Hintergrund: Japans Energiewende
Nach dem schweren Erdbeben und Tsunami von 2011, der zur Fukushima-Katastrophe führte, hat Japan seine Energiepolitik grundlegend überarbeitet. Das Land strebt eine stärkere Unabhängigkeit von fossilen Brennstoffen und eine massive Förderung erneuerbarer Energien an. Energiespeichersysteme spielen dabei eine entscheidende Rolle, um die Volatilität von Wind- und Solarenergie auszugleichen und die Netze stabil zu halten.

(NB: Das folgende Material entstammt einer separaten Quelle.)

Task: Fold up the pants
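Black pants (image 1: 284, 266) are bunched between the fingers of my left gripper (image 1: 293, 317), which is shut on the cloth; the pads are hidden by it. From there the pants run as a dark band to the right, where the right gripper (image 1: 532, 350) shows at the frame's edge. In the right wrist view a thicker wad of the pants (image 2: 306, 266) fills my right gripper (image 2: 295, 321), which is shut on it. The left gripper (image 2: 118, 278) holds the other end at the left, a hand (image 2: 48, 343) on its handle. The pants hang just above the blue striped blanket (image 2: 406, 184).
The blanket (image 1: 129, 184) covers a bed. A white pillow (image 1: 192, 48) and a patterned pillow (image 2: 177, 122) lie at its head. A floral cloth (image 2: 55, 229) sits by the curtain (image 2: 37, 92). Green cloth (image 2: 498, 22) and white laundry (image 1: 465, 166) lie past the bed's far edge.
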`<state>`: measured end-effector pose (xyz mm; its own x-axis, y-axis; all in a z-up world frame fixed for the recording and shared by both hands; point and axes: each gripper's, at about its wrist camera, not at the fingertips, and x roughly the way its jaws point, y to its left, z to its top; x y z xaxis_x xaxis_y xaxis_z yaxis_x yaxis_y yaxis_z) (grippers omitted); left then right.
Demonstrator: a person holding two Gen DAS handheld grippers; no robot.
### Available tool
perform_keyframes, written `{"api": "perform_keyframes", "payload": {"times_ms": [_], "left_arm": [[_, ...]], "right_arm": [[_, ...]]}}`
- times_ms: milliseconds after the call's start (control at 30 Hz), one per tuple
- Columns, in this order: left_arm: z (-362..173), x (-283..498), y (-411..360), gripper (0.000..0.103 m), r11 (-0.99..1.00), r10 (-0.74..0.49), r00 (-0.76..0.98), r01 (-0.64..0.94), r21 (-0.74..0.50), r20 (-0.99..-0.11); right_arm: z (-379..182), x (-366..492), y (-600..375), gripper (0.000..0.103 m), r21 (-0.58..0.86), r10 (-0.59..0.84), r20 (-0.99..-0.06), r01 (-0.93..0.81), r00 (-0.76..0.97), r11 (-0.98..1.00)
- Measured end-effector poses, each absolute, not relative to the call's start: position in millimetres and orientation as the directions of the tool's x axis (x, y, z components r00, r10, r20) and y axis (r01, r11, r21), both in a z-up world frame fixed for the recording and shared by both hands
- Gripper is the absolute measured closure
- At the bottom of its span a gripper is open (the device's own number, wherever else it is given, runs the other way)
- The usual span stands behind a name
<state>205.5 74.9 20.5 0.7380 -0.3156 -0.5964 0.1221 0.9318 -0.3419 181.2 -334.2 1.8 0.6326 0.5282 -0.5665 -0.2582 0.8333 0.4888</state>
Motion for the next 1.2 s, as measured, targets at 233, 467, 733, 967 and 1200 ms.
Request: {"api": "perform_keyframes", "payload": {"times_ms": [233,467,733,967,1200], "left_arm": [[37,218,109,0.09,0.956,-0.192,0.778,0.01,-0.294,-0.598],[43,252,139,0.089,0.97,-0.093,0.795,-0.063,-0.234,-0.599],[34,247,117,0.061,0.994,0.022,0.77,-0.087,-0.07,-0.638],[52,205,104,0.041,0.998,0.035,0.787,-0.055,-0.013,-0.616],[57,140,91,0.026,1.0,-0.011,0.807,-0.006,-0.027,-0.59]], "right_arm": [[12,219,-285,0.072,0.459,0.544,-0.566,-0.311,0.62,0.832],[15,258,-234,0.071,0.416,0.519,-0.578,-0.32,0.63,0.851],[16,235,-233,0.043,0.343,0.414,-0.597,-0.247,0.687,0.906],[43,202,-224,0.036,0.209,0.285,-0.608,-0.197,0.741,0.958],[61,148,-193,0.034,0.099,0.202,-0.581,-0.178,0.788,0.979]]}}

Bereits 2016 war HEPCO der erste Systembetreiber in Japan, der den Einsatz von Energiespeichertechnologien vorschrieb, insbesondere für Solaranlagen über 2 MW.
Die Vorteile der Flow-Batterie-Technologie
Im Gegensatz zu Lithium-Ionen-Batterien, bei denen die Energie in den Metallelektroden gespeichert wird, lagern Flow-Batterien ihre Elektrolyte in flüssiger Form in großen, separaten Tanks. Dies hat mehrere Vorteile:
- Erhöhte Sicherheit: Die Trennung der Elektrolyte von den Leistungsstacks minimiert das Risiko von Überhitzung oder Brand.
- Lange Lebensdauer: Flow-Batterien sind für viele Tausend Zyklen ausgelegt und zeigen über die Zeit nur eine sehr geringe Kapazitätsminderung.
- Flexible Skalierbarkeit: Die Speicherkapazität kann durch einfaches Vergrößern der Tanks erhöht werden, ohne die Leistung der Batterie zu beeinflussen.
Sumitomo Electric hat seine Position im japanischen Energiespeichermarkt weiter ausgebaut. Im Frühjahr 2025 war das Unternehmen das erste in Japan, das eine VRFB einsetzte, die für Energiehandelsmöglichkeiten genutzt werden kann. Wenige Monate zuvor wurde das erste VRFB-Projekt für ein staatliches Investitionsförderprogramm für Batteriespeicher genehmigt. Auch in den USA hat Sumitomo Electric bereits 2017 mit einem 2 MW/8 MWh System in Kalifornien die bisher größte öffentlich angekündigte Vanadium-Flow-Batterieanlage installiert.